2002年生まれ、千葉県出身。幼少期から芸能活動をスタートさせ、18年『咲-Saki-阿知賀編 episode of side-A』で初主演。『交換ウソ日記』(23年)で第47回日本アカデミー賞新人俳優賞を受賞。近年の主な出演作にドラマ「silent」(22年)、「あの子の子ども」(24年)、「相続探偵」「ESCAPE それは誘拐のはずだった」(いずれも25年)、映画『バジーノイズ』『ブルーピリオド』(いずれも24年)、『大きな玉ねぎの下で』 (25年)、公開待機作に『モブ子の恋』(26年初夏公開予定)などがある。
2005年生まれ、東京都出身。

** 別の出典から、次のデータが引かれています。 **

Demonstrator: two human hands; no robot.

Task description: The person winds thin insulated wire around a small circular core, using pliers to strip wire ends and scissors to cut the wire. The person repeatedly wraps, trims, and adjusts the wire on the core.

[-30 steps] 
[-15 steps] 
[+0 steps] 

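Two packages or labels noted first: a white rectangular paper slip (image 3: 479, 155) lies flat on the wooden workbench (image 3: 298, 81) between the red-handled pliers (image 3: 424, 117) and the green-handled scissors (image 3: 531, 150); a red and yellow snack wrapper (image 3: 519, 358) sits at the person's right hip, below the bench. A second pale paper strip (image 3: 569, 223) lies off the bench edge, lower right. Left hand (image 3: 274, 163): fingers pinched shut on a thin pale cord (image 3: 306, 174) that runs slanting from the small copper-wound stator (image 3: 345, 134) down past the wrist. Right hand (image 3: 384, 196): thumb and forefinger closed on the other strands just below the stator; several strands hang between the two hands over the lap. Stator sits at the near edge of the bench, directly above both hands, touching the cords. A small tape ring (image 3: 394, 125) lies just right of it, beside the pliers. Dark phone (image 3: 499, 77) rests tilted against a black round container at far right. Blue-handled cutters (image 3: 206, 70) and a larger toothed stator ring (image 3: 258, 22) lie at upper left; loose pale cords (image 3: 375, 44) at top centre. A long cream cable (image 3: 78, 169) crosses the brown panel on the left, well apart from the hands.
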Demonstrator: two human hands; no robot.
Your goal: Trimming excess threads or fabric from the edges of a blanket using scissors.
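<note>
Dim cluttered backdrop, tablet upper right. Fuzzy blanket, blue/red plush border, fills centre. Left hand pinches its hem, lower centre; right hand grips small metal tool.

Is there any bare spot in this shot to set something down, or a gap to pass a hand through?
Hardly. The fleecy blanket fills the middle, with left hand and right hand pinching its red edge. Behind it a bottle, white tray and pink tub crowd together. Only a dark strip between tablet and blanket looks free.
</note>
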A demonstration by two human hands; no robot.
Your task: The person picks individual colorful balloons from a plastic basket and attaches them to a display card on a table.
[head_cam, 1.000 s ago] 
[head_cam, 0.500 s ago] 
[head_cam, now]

モデル、女優。モデルとして、広告や雑誌などで活動中。女優として、第76回カンヌ国際映画祭コンペティション部門正式出品『PERFECT DAYS』(23年、監督:ヴィム・ヴェンダース)に出演し、おおさかシネマフェスティバル新人女優賞を受賞。24年にオリジナル配信作品「まだゆめをみていたい」、25年にTVドラマ「僕達はまだその星の校則を知らない」に出演。26年春に日本・フィリピン合作『この場所』の公開が控えている。